What you are asked to do: Could you copy the records below exactly, keeping none of the images?

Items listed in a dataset

================================

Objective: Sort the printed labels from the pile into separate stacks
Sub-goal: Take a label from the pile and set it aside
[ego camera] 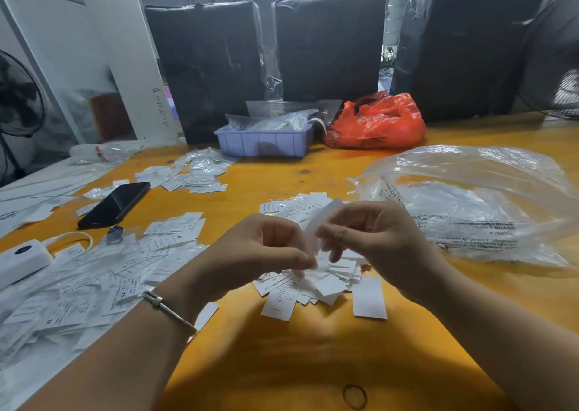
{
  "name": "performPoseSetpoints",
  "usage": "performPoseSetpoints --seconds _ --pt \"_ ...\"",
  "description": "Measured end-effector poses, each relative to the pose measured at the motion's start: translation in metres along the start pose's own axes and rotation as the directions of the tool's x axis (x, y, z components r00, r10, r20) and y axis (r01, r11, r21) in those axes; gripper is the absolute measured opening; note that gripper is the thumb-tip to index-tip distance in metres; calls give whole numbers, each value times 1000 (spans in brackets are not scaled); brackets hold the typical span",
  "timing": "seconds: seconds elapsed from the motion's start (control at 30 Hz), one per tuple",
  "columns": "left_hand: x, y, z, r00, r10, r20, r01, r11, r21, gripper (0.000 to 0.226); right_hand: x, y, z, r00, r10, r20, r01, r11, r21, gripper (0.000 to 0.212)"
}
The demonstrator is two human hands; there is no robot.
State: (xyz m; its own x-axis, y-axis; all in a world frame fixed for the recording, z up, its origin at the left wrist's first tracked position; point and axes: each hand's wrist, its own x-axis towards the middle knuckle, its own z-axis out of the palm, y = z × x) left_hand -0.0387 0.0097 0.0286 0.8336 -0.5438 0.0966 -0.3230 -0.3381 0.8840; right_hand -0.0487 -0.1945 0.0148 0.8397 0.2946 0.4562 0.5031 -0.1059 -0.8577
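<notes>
Both hands raised over pile (308, 285), L grip (266, 247) curled, maybe pinching, R grip (369, 232) pinching label (322, 219)

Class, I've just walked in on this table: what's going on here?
A person is sorting printed labels at a yellow table. Both hands, left hand and right hand, pinch one white label above a small pile of labels. More labels lie spread to the left, beside a black phone.

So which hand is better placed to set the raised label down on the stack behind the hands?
Probably the right hand: it pinches the raised label, and the far stack lies just beyond its fingertips. The left hand pinches labels low over the near pile.
</notes>
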Motion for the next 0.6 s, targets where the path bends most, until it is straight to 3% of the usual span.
performPoseSetpoints --seconds 0.07,0.13,0.27,0.4,0.5,0.6 --pt "1 0 2 1000 -5 19 4 999 42 26 0 1 -2 998 -10 68 23 981 -192 6" --pt "2 0 3 1000 1 15 -2 998 56 26 1 -1 -3 994 -11 112 40 966 -257 5" --pt "0 1 3 998 57 -16 -56 998 32 22 1 -8 -8 995 -45 93 60 983 -175 18" --pt "0 3 1 992 97 -84 -97 995 -5 19 5 -10 -16 992 -33 -121 39 998 54 14" --pt "1 0 -1 987 100 -122 -103 995 -14 11 5 -11 -17 978 -2 -208 37 986 163 39" --pt "1 -2 -4 988 74 -138 -79 996 -30 19 5 -9 -19 978 19 -208 20 983 182 64"
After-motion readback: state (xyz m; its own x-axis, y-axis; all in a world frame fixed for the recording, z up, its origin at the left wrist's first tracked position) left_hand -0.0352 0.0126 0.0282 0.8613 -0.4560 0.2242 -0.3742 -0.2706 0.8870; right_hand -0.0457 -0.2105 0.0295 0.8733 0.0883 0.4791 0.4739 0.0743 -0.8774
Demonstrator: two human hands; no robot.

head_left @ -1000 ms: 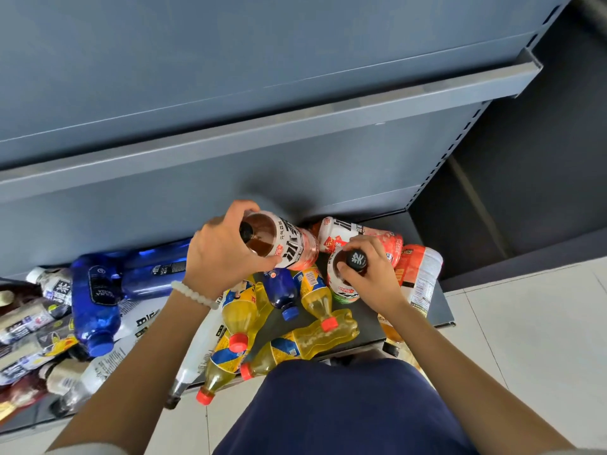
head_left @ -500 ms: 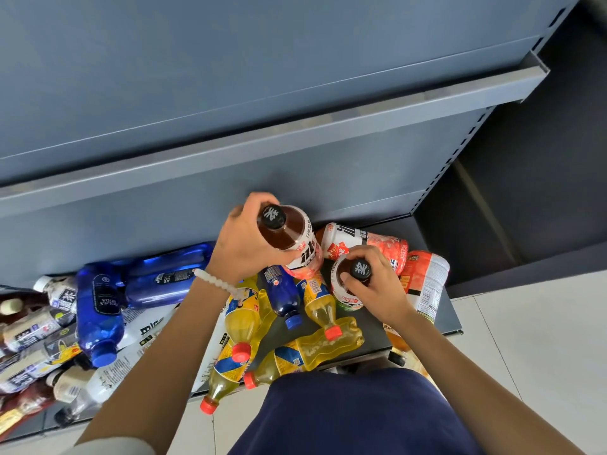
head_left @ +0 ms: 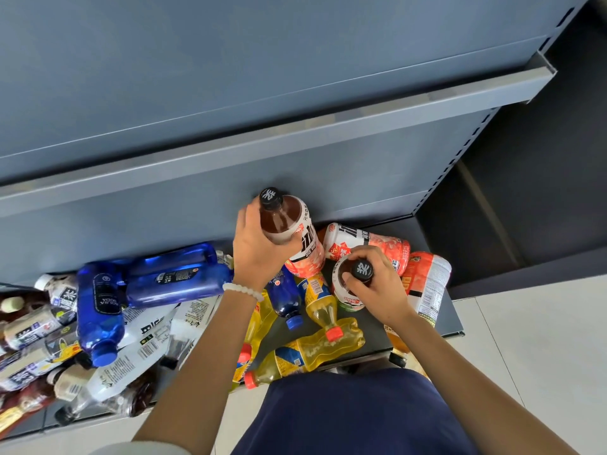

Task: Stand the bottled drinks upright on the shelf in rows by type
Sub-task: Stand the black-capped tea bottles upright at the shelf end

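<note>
My left hand (head_left: 259, 249) grips a brown tea bottle (head_left: 289, 224) with a black cap and a pink-and-white label, held nearly upright near the back of the bottom shelf (head_left: 451, 318). My right hand (head_left: 377, 287) grips the neck of a second tea bottle of the same kind (head_left: 343, 287), which stands upright just to the right. A third one (head_left: 364, 243) lies on its side behind them. Yellow bottles with red caps (head_left: 325, 346) and a small blue bottle (head_left: 285, 297) lie in front.
Large blue bottles (head_left: 141, 284) and a heap of white-labelled and dark bottles (head_left: 49, 333) lie at the left of the shelf. An orange-labelled bottle (head_left: 427, 287) lies at the right end. An upper shelf edge (head_left: 295, 139) overhangs. Tiled floor (head_left: 532, 356) lies to the right.
My left hand has raised its tea bottle from lying tilted to nearly upright and moved it back toward the shelf wall. My right hand keeps its hold on the standing bottle.
</note>
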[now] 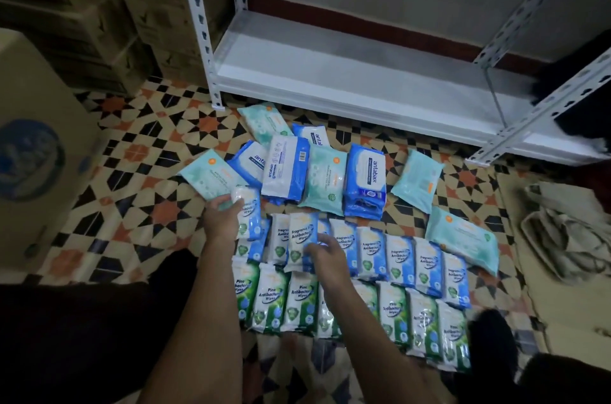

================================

Answer to this exercise:
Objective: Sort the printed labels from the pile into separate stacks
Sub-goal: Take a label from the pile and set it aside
[ego camera] 
{
  "name": "performPoseSetpoints",
  "usage": "performPoseSetpoints --seconds _ --pt \"_ ...\"",
  "description": "Measured end-effector poses, each relative to the pose measured at the motion's start: translation in metres along the start pose's own axes and rotation as the directions of the tool's x axis (x, y, z components r00, r10, r20) and y axis (r01, r11, r21) in those axes; gripper is the absolute measured opening; note that gripper is the thumb-tip to index-tip distance in metres; calls give whole numbers, each value times 1000 (spans in brackets are not scaled); brackets hold the typical span",
  "timing": "seconds: seconds elapsed from the motion's start (control at 30 Hz), one per tuple",
  "columns": "left_hand: x, y, z, r00, r10, r20, r01, r11, r21, gripper (0.000 to 0.226); right_hand: x, y, z, r00, r10, r20, r01, r11, r21, gripper (0.000 to 0.212)"
}
The demonstrator is two human hands; there is no robot.
State: (xyz m; its own x-axis, y-axis; all in a world frame fixed for the recording, z up, its origin at the left wrist's first tracked position; point and axes: each hand's wrist, its own x-axis towards the middle knuckle, its own z-axis out of the palm, y = z × x) left_hand -0.0387 0.0097 0.0286 0.8336 -0.5438 0.0966 -0.3230 -0.3381 0.8840; right_hand -0.0487 -0.1945 0.0148 0.8397 0.2946 0.4562 0.5031 -0.1059 -0.8577
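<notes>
Both hands raised over pile (308, 285), L grip (266, 247) curled, maybe pinching, R grip (369, 232) pinching label (322, 219)

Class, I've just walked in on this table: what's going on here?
A person is sorting printed labels at a yellow table. Both hands, left hand and right hand, pinch one white label above a small pile of labels. More labels lie spread to the left, beside a black phone.

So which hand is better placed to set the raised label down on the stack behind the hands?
Probably the right hand: it pinches the raised label, and the far stack lies just beyond its fingertips. The left hand pinches labels low over the near pile.
</notes>
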Motion for the next 0.6 s, targets where the path bends most, until it is straight to 3% of the usual span.
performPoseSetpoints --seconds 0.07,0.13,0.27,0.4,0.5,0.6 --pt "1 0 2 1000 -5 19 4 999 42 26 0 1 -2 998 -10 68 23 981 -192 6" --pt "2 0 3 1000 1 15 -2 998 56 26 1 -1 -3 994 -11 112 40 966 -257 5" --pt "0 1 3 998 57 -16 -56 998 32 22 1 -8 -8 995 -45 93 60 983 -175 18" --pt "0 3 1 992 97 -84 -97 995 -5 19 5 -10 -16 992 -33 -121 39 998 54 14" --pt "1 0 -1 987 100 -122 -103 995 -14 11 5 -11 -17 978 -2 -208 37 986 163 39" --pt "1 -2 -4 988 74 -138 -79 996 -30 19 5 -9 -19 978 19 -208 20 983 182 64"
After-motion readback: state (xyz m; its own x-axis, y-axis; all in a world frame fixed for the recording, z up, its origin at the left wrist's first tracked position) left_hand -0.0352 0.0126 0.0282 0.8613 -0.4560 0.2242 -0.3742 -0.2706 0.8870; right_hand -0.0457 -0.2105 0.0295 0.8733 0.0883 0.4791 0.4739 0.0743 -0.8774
Demonstrator: two human hands; no robot.

head_left @ -1000 ms: 
head_left @ -500 ms: 
head_left @ +0 ms: 

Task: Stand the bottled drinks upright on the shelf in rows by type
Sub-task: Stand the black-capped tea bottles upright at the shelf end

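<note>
My left hand (head_left: 259, 249) grips a brown tea bottle (head_left: 289, 224) with a black cap and a pink-and-white label, held nearly upright near the back of the bottom shelf (head_left: 451, 318). My right hand (head_left: 377, 287) grips the neck of a second tea bottle of the same kind (head_left: 343, 287), which stands upright just to the right. A third one (head_left: 364, 243) lies on its side behind them. Yellow bottles with red caps (head_left: 325, 346) and a small blue bottle (head_left: 285, 297) lie in front.
Large blue bottles (head_left: 141, 284) and a heap of white-labelled and dark bottles (head_left: 49, 333) lie at the left of the shelf. An orange-labelled bottle (head_left: 427, 287) lies at the right end. An upper shelf edge (head_left: 295, 139) overhangs. Tiled floor (head_left: 532, 356) lies to the right.
My left hand has raised its tea bottle from lying tilted to nearly upright and moved it back toward the shelf wall. My right hand keeps its hold on the standing bottle.
</note>
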[now] 

Output for this exercise is complete.